Rapidement, la vidéo est publiée sur les réseaux sociaux et est très largement partagée, en pleine polémique sur le port du burkini sur les plages françaises. Le lendemain, la ministre des Droits des femmes, Laurence Rossignol, demande des sanctions contre le restaurateur. L'une des deux clientes porte plainte pour "discrimination" et le Collectif contre l'islamophobie en France (CCIF) indique son intention de se constituer partie civile et demande des sanctions exemplaires. Face au tollé, le restaurateur présente ses excuses aux deux jeunes femmes et "à toute la communauté musulmane". "J'ai pété un plomb, plaide-t-il à l'époque. Un ami est mort au Bataclan, j'ai tout mélangé."
Des "propos inacceptables", reconnaît l'avocate du prévenu
Au tribunal de Bobigny, l'avocate du prévenu, Me Nathalie Barbier, a réitéré ces excuses. Pour autant, elle a demandé la relaxe de l'homme de 65 ans : si les "propos sont inacceptables", il n'empêche qu'"à aucun moment on ne donne la preuve que [son] client a refusé de servir" ces femmes. De l'autre côté de la barre, l'avocat de la plaignante a vivement regretté l'absence du restaurateur et a insisté sur le contexte d'islamophobie dans lequel vit sa cliente. Le prévenu "est resté dans les années 1930, sauf que cette fois, c'est contre l'islam, a-t-il dénoncé. Les musulmans en France font l'objet d'une stigmatisation persistante."

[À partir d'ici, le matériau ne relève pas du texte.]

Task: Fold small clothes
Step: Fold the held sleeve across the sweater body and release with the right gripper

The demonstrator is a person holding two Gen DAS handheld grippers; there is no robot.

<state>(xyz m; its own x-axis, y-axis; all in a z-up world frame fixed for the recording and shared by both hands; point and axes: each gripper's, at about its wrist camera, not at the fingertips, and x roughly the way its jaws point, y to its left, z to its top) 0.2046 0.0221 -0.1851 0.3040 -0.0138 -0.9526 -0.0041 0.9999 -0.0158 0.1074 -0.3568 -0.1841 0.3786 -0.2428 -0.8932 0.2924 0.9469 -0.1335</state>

Une situation qui l'a amené à demander une "condamnation exemplaire et un suivi psychologique" pour le prévenu, ainsi qu'une indemnisation du préjudice moral de sa cliente. Cette dernière explique avoir déjà fait l'objet de discriminations religieuses dans le passé et suivre une psychologue depuis les événements d'août 2016.
Je me suis sentie en insécurité, humiliée. J’ai mis beaucoup de temps à m’en remettre.
La plaignantelors de l'audience au tribunal de Bobigny
Une amende requise contre le restaurateur
Du côté du Collectif contre l'islamophobie en France (CCIF), l'avocat de l'association a souhaité que cette audience ait "un rôle pédagogique" sur l'islamophobie en France car, selon lui, l'absence de réaction des clients du restaurant est "tout aussi inacceptable". Balayant la défense du prévenu, qui a évoqué la perte de chiffre d'affaires du restaurateur après la diffusion de la vidéo, il a affirmé avoir plutôt observé sur les réseaux sociaux "un regain de clientèle ouvertement islamophobe" pour l'établissement.
De son côté, la procureure a voulu recarder le débat sur les faits et non sur "la politique" ou "l'histoire". Selon le parquet, ces deux jeunes femmes n'étaient pas venues par hasard dans ce restaurant, mais pour révéler le caractère discriminatoire du gérant. Un "testing" légal. Pour "réparer l'outrage fait à ces femmes et, plus largement, à la société entière", la procureure a requis 5 000 euros d'amende, dont la moitié avec sursis, contre le restaurateur ainsi que la publication de la décision de justice pendant deux mois. Il encourait une peine de cinq ans d’emprisonnement et 75 000 euros d’amende. Les juges rendront leur décision le 16 mars.